What has happened since 2001 when Zhongdian (中甸), a traditionally Tibetan village in Yunnan Province, changed its name to Shangri-la after the “lost paradise” immortalized in James Hilton’s Lost Horizon?
Minnpost.com has just published Manufacturing Shangri-la, a 3-part series, that explores that question, particularly the seemingly inevitable impact of tourism, not just foreign but domestic too:
Across China, minorities not seen as a threat (Tibetans, Uighurs) are generally portrayed as colorful people who sing and dance and love to entertain visitors.
This stereotype is visible at Yunnan’s ethnic tourism sights. Strolling around Lijiang, a tourist-mobbed town south of Shangri-la, can be shocking for many Americans accustomed to political correctness. Women in “native” costumes—many of them Han—wave clappers outside a raucous strip of bars, where patrons watch dancers in neon headdresses perform Tibetan, Lisu and Yi moves to thumping music.

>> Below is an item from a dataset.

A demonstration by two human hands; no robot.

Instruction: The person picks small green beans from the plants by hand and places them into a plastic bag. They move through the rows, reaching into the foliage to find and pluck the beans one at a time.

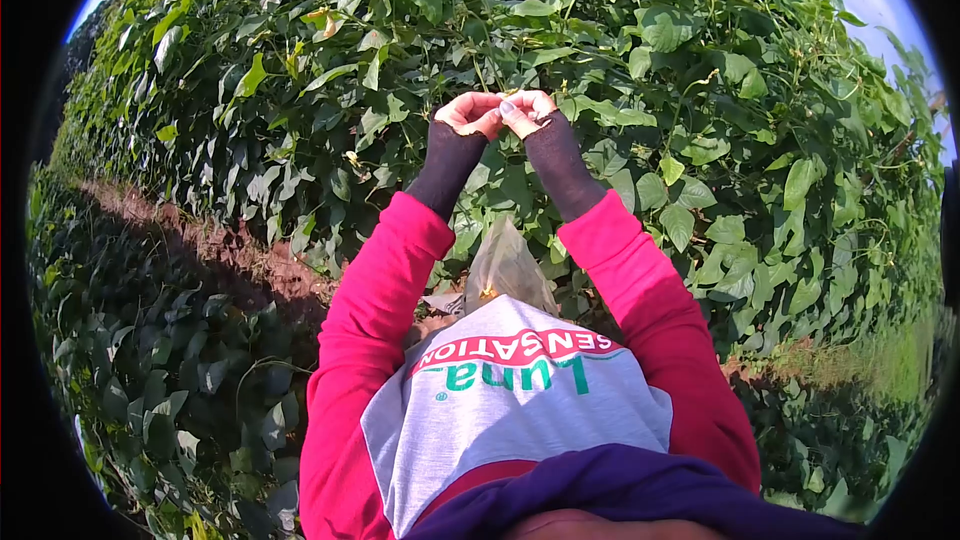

“The different cultures have different standards of what’s a good tourist time,” says Ed Grumbine, an American professor who studies botany in Yunnan. “In the US, if you had a bunch of Hispanic people dressing up and doing a Navajo dance and claiming it was legitimate, it would be an outrage. In China, it’s not an outrage, it’s business as usual.”
Indeed, commercializing the culture is the whole point. And rather than being a source of tension, the added income is a key ingredient in Shangri-La’s peaceful coexistence.